*** Opening of PROVIDED DATA ***

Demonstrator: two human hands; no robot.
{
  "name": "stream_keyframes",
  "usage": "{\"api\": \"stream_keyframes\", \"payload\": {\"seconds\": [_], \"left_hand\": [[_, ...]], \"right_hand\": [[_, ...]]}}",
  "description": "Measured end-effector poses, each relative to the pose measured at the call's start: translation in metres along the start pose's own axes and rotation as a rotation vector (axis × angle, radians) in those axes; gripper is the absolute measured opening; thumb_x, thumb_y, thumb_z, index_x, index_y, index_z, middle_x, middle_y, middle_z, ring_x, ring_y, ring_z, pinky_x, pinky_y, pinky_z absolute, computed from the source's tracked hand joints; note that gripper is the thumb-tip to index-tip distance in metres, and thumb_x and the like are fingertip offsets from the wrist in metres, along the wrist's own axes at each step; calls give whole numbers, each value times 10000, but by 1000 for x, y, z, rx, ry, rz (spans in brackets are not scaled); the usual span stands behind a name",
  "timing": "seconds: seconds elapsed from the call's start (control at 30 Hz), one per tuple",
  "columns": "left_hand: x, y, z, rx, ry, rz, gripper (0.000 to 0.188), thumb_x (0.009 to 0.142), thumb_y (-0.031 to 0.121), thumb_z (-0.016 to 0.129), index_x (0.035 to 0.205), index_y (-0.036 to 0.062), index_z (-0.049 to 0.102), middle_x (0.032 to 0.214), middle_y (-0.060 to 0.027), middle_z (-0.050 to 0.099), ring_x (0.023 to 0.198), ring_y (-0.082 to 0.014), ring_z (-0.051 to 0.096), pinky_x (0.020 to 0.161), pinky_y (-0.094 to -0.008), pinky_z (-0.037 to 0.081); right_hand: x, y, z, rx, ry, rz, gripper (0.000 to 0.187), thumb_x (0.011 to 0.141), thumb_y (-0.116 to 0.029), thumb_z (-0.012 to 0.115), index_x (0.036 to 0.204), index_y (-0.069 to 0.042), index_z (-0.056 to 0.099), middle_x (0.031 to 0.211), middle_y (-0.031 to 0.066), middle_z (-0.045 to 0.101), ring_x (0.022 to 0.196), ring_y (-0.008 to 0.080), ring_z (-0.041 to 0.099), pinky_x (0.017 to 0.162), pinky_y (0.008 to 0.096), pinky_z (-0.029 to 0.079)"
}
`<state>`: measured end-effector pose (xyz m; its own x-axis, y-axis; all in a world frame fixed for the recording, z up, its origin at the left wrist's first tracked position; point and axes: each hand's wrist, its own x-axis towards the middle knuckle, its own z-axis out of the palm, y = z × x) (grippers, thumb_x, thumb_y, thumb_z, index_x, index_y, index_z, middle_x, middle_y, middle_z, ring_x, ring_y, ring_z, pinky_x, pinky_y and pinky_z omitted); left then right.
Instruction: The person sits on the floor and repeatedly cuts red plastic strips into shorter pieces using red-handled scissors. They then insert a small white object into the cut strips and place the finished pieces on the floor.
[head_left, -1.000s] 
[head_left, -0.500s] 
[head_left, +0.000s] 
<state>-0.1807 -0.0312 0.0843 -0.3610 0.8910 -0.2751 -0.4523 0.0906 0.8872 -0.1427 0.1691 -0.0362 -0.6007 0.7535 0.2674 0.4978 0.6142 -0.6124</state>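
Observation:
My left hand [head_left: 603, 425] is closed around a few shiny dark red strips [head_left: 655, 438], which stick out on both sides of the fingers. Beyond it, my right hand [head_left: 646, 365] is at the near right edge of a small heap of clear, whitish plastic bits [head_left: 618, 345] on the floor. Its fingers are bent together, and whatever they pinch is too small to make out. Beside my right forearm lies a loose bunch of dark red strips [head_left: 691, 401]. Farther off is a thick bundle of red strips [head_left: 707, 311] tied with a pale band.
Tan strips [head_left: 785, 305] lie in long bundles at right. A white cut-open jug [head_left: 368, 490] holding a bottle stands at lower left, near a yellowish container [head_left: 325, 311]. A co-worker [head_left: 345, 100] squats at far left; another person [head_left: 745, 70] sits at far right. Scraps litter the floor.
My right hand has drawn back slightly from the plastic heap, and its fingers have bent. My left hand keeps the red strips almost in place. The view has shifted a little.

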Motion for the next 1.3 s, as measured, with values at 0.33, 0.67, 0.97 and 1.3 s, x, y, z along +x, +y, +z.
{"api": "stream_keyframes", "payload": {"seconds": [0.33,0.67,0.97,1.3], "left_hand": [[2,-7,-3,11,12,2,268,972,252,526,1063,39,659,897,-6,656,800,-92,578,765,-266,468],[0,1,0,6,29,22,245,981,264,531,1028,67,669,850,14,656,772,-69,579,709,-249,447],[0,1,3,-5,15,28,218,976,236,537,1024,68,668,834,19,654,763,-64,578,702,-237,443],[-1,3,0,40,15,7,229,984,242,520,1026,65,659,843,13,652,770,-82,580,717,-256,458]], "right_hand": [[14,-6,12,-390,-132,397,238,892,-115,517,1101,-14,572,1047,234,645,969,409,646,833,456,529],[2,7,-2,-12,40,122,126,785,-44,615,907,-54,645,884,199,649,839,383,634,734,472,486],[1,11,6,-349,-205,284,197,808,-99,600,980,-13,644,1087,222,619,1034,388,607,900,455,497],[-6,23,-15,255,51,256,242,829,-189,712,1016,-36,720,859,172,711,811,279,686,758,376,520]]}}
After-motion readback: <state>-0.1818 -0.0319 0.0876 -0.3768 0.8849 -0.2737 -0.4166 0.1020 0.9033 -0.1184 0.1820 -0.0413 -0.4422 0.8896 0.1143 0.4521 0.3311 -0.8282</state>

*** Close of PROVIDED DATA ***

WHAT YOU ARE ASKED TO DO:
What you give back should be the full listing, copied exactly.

REPLY TO THE EXERCISE:
Demonstrator: two human hands; no robot.
{
  "name": "stream_keyframes",
  "usage": "{\"api\": \"stream_keyframes\", \"payload\": {\"seconds\": [_], \"left_hand\": [[_, ...]], \"right_hand\": [[_, ...]]}}",
  "description": "Measured end-effector poses, each relative to the pose measured at the call's start: translation in metres along the start pose's own axes and rotation as a rotation vector (axis × angle, radians) in those axes; gripper is the absolute measured opening; thumb_x, thumb_y, thumb_z, index_x, index_y, index_z, middle_x, middle_y, middle_z, ring_x, ring_y, ring_z, pinky_x, pinky_y, pinky_z absolute, computed from the source's tracked hand joints; note that gripper is the thumb-tip to index-tip distance in metres, and thumb_x and the like are fingertip offsets from the wrist in metres, along the wrist's own axes at each step; calls give whole numbers, each value times 10000, but by 1000 for x, y, z, rx, ry, rz (spans in brackets are not scaled); the usual span stands behind a name",
  "timing": "seconds: seconds elapsed from the call's start (control at 30 Hz), one per tuple",
  "columns": "left_hand: x, y, z, rx, ry, rz, gripper (0.000 to 0.188), thumb_x (0.009 to 0.142), thumb_y (-0.031 to 0.121), thumb_z (-0.016 to 0.129), index_x (0.035 to 0.205), index_y (-0.036 to 0.062), index_z (-0.049 to 0.102), middle_x (0.032 to 0.214), middle_y (-0.060 to 0.027), middle_z (-0.050 to 0.099), ring_x (0.023 to 0.198), ring_y (-0.082 to 0.014), ring_z (-0.051 to 0.096), pinky_x (0.020 to 0.161), pinky_y (-0.094 to -0.008), pinky_z (-0.037 to 0.081); right_hand: x, y, z, rx, ry, rz, gripper (0.000 to 0.187), thumb_x (0.011 to 0.141), thumb_y (-0.116 to 0.029), thumb_z (-0.012 to 0.115), index_x (0.036 to 0.204), index_y (-0.069 to 0.042), index_z (-0.056 to 0.099), middle_x (0.031 to 0.211), middle_y (-0.031 to 0.066), middle_z (-0.045 to 0.101), ring_x (0.022 to 0.196), ring_y (-0.008 to 0.080), ring_z (-0.041 to 0.099), pinky_x (0.017 to 0.162), pinky_y (0.008 to 0.096), pinky_z (-0.029 to 0.079)"
}
`<state>`: measured end-effector pose (xyz m; its own x-axis, y-axis; all in a world frame fixed for the recording, z up, its origin at the left wrist's first tracked position; point and axes: each hand's wrist, its own x-axis towards the middle knuckle, its own z-axis out of the palm, y = z × x) (grippers, thumb_x, thumb_y, thumb_z, index_x, index_y, index_z, middle_x, middle_y, middle_z, ring_x, ring_y, ring_z, pinky_x, pinky_y and pinky_z omitted); left then right.
Instruction: The person sits on the floor and repeatedly cuts red plastic strips into shorter pieces using red-handled scissors. They then insert a small white object into the cut strips and place the finished pieces on the floor.
[head_left, -1.000s] 
[head_left, -0.500s] 
[head_left, +0.000s] 
<state>-0.1807 -0.0312 0.0843 -0.3610 0.8910 -0.2751 -0.4523 0.0906 0.8872 -0.1427 0.1691 -0.0362 -0.6007 0.7535 0.2674 0.4978 0.6142 -0.6124</state>
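Observation:
My left hand [head_left: 603, 425] is closed around a few shiny dark red strips [head_left: 655, 438], which stick out on both sides of the fingers. Beyond it, my right hand [head_left: 646, 365] is at the near right edge of a small heap of clear, whitish plastic bits [head_left: 618, 345] on the floor. Its fingers are bent together, and whatever they pinch is too small to make out. Beside my right forearm lies a loose bunch of dark red strips [head_left: 691, 401]. Farther off is a thick bundle of red strips [head_left: 707, 311] tied with a pale band.
Tan strips [head_left: 785, 305] lie in long bundles at right. A white cut-open jug [head_left: 368, 490] holding a bottle stands at lower left, near a yellowish container [head_left: 325, 311]. A co-worker [head_left: 345, 100] squats at far left; another person [head_left: 745, 70] sits at far right. Scraps litter the floor.
My right hand has drawn back slightly from the plastic heap, and its fingers have bent. My left hand keeps the red strips almost in place. The view has shifted a little.
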
Motion for the next 1.3 s, as measured, with values at 0.33, 0.67, 0.97 and 1.3 s, x, y, z along +x, +y, +z.
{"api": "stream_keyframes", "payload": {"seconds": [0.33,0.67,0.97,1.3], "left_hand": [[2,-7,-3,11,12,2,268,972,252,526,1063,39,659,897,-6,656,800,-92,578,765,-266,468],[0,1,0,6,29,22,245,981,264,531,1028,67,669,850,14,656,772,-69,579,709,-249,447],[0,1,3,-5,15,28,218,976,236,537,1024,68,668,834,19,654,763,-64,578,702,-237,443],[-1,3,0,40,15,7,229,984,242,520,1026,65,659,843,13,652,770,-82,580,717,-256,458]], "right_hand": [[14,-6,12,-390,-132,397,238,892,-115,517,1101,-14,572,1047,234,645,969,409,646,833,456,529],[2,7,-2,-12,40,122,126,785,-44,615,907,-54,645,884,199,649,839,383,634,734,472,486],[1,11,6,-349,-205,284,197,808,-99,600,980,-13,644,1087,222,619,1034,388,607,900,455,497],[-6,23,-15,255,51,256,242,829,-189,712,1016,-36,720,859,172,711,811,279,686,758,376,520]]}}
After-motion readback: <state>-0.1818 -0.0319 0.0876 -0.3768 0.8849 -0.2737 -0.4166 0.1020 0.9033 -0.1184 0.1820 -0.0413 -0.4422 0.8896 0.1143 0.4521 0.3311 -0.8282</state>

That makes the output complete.